Le cafetier fronça le sourcil et regarda son conteur avec un sentiment de reproche.

— Frère, répondit le conteur, il y aura quelque chose aussi pour les teinturiers… Nous aurons occasion de parler du bon Hiram de Tyr, qui répandait dans le monde de si belles étoffes de pourpre et qui avait été le protecteur d’Adoniram…

Le teinturier se rassit, la narration recommença.

C’est à Mello, ville située au sommet d’une colline d’où l’on découvrait dans sa plus grande largeur la vallée de Josaphat, que le roi Soliman s’était proposé de fêter la reine des Sabéens.
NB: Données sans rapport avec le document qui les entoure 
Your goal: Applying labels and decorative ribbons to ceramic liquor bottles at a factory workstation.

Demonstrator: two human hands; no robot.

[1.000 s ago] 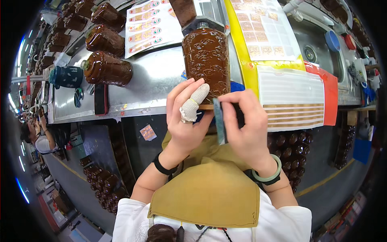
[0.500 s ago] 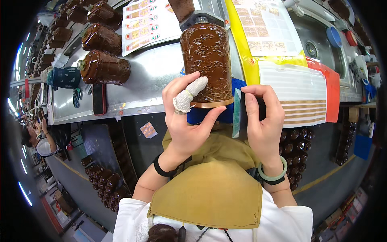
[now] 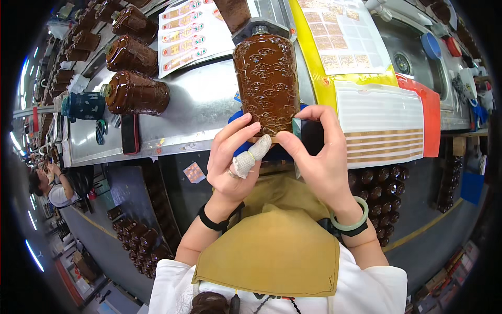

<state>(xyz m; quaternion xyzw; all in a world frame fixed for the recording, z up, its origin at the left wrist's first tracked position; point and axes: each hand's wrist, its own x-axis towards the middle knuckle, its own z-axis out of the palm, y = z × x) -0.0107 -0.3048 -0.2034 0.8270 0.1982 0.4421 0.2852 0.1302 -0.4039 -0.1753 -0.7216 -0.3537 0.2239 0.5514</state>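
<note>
A brown glossy bottle with a raised pattern lies in front of me, neck pointing away into a grey metal holder. A thin copper-brown band shows along its near base edge. My left hand has its fingertips on that base edge from the left; one finger wears a white wrap. With the thumb pressed at the base's right side, my right hand keeps a flat dark scraper-like piece with a teal edge between thumb and fingers. Something blue lies beneath the bottle.
Several brown bottles line the left of the metal bench, near a phone and a teal jar. Label sheets lie behind. A sheet of brown strips sits right, before a sink.
My left hand has slid nearer, its wrapped finger moving from the bottle's side to the base edge. My right hand has come left with the dark piece, its thumb now against the base.
</note>
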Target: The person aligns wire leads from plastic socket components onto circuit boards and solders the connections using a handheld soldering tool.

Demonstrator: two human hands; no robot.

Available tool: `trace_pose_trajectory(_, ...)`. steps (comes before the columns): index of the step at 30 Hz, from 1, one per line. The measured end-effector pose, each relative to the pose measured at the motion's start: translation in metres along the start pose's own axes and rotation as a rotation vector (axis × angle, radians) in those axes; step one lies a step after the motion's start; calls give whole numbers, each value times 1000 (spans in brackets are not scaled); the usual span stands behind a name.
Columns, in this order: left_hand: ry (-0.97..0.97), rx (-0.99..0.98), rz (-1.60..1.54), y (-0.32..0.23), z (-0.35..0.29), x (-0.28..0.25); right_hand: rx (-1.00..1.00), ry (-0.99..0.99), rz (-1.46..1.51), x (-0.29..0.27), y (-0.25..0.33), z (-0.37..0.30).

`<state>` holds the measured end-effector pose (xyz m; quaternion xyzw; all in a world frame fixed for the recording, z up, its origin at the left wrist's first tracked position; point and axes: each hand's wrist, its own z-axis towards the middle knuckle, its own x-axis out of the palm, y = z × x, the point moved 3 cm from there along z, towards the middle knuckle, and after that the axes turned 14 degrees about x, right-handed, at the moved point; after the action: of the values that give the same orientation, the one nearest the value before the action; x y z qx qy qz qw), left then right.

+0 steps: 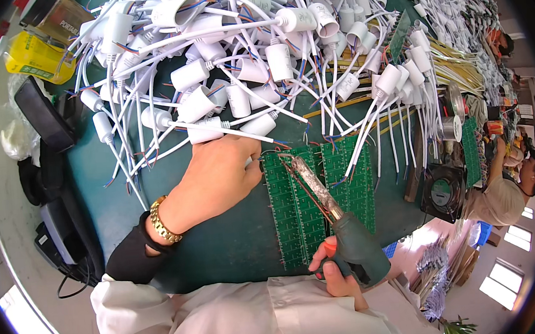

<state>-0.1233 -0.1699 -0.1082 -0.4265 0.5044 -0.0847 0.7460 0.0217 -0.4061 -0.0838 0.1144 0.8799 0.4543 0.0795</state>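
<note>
My left hand [224,173], with a gold watch [160,220] at the wrist, is closed in a pinch at the upper left corner of the green circuit boards [309,217]. Between its fingertips shows a bit of white cable [249,161], mostly hidden by the hand. My right hand [336,278] grips a dark green soldering gun [359,248] with a red trigger. The gun's metal barrel [312,181] slants up and left over the boards, its bent tip close to my left fingertips. The boards lie side by side on the green table mat.
A heap of white lamp sockets [199,103] with cables covers the far side. A yellow bottle [39,56] and a black stand [46,115] are at left. On the right are a small black fan [443,192], a solder spool [451,128] and another person [499,199].
</note>
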Motion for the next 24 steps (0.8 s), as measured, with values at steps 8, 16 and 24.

L’hospitalité des champs est plus cordiale : la fraîcheur des eaux, la splendeur des jardins, l’ombre favorable des sycomores, des tamarins, des lauriers, des cyprès, des acacias et des térébinthes éveille dans les cœurs les sentiments tendres. Soliman aussi était bien aise de se faire honneur de son habitation rustique ; puis, en général, les souverains aiment mieux tenir leurs pareils à l’écart, et les garder pour eux-mêmes, que de s’offrir avec leurs rivaux aux commentaires des peuples de leur capitale.